Mais pour trois affaires remarquables, combien d’autres sont passées inaperçues ? Combien d’œuvres, de développements, de contenus se sont vus refuser par un comité de l’ordre moral auto-institué ? Ce lent prélude à une civilisation à la sauce Fahrenheit 451 ne semble pourtant évoquer aucun émoi auprès des grands médias Européens, encore sous le charme de la sortie de l’iPad* et de l’exceptionnelle ouverture d’esprit d’une société qui a accepté l’arrivée d’un navigateur alternatif sur sa plateforme iPhone. Seuls nos confrères États-Uniens continuent de se battre et de protester pour défendre une certaine idée de la culture et de ses origines plurielles.

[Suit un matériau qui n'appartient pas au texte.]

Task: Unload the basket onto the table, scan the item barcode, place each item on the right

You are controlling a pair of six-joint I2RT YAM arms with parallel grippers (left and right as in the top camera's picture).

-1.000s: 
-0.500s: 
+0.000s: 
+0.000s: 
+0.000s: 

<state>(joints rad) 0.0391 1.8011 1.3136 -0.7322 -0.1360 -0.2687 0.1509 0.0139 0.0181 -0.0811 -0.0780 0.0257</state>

NdlC, Note de la correctrice :sorte de tablette fortement inspirée du projet Origami de Microsoft… mais en plus « fermé ». Rien à voir avec un quelconque organisme de gestion de la région de Courbevoie
Après les 25 derniers bouchons Microsoft, la semaine des diffuseurs de correctifs a pris des allures de tour de France, séquence « montée du col de la Colombière ». Le MS-Virage une fois dépassé (appelé « le reposoir », le bien nommé), le peloton a attaqué la longue montée des patchs Oracle : 47 injections de ce fameux « pot SGBD » au logo de l’éditeur. Un cocktail qui, faut-il le remarquer, intègre une belle proportion de bouchons Sun. Le même jour, les spectateurs pouvaient constater que les concurrents de l’équipe Cisco avaient encore de la ressource, et contre-attaquaient avec un problème ActiveX, immédiatement talonné par un maillot Apple, le dossard CVE-2010-1120 pour être précis, qui masquait une fonte forgée pouvant conduire à des droits d’exécution anormaux. Se sentant distancée, l’équipe Sun revient avec deux security fix qui passent presque inaperçus. Car à ce moment très précis, Adobe reprend du poil de la bête, et l’on voit alors partir comme des fusées les failles CVE-2010-0190, CVE-2010-0191, CVE-2010-0192, CVE-2010-0193, CVE-2010-0194, CVE-2010-0195, CVE-2010-0196, CVE-2010-0197, CVE-2010-0198, CVE-2010-0199, CVE-2010-0201, CVE-2010-0202, CVE-2010-0203, CVE-2010-0204, CVE-2010-1241… inutile de les compter, il y en a 15 au total. Le tout empaqueté dans un bulletin général de bonne tenue, garanti sans stéroïde anabolisant.
Autour du peloton, les équipes médicales s’affairent. Les envoyés spéciaux de la chaine M86, postés à la buvette du col nous signalent que durant la nuit, le « bug-feature PDF de Didier Stevens » est passé du stade de « proof of concept » à celui d’attaque transportant de véritables morceaux de Zeus. Par le plus grand des hasards, une autre « faille de laboratoire », découverte, elle, par Tavis Ormandy s’est également transformée en véritable « exploit in the wild » comme disent les professionnels du cyclisme (discipline proche du Development Life Cycle viral). Ce serait AVG qui serait le premier tombé sur une preuve de cette exploitation. Le Sans a immédiatement sorti la Sécotine et, en l’absence de rustine effective, a derechef publié deux mesures de contournement pendant que le Team Oracle se demandait si les spectateurs allaient pouvoir se contenter d’une promesse de rectification dans les trois mois à venir. Mais, puisant dans ses ressources, le leader de l’équipe Oracle a pu fournir un impressionnant Java 6 Update 20.